WHAT THE EXERCISE ASKS
Return all of the data exactly, with nothing left out but the pictures.

SUPPLIED MATERIAL
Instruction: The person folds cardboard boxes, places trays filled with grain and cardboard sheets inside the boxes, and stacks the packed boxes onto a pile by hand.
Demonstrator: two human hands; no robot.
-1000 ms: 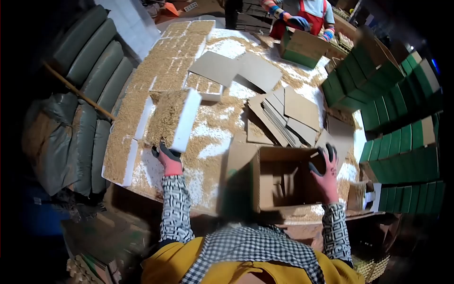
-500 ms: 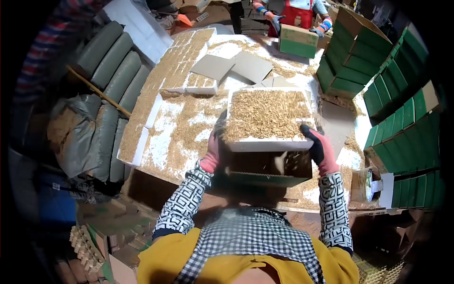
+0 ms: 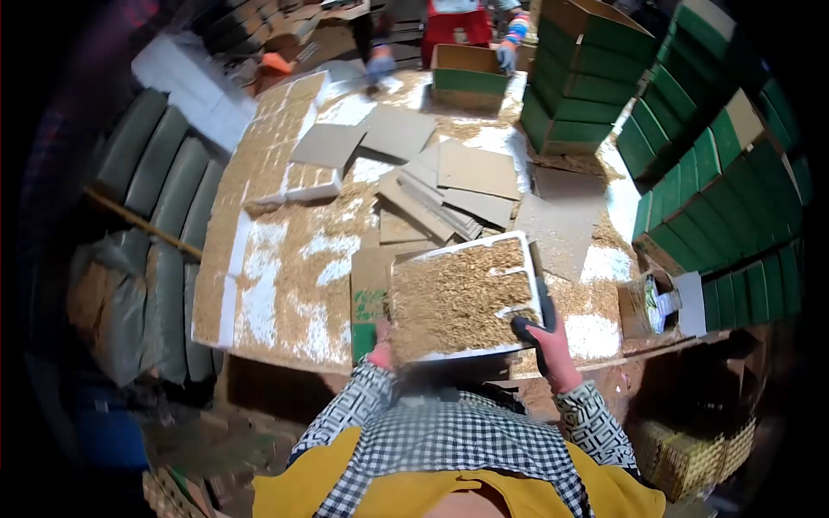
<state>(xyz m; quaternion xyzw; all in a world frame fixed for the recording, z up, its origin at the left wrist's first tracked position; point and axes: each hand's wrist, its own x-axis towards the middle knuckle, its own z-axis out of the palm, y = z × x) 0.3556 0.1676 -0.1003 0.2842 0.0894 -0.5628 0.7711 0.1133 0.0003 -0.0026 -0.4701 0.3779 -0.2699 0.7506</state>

RESPONSE TO THIS EXERCISE
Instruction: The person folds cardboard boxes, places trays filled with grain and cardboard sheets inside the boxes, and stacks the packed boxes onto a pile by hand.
Demonstrator: two human hands; no robot.
-1000 ms: 
-500 ms: 
+0 ms: 
<state>(xyz m; quaternion xyzw; all in a world frame fixed for the recording, z up, its origin at the left wrist's first tracked position; point and axes: each hand's wrist, its own x-axis towards the middle knuckle, its own z-axis out of the palm, y = z × x) 0.3556 0.1676 -0.1003 0.2842 0.0894 -0.5628 0.7711 0.1133 0.0003 -0.0026 -0.4701 0.3779 -0.2699 0.7506</state>

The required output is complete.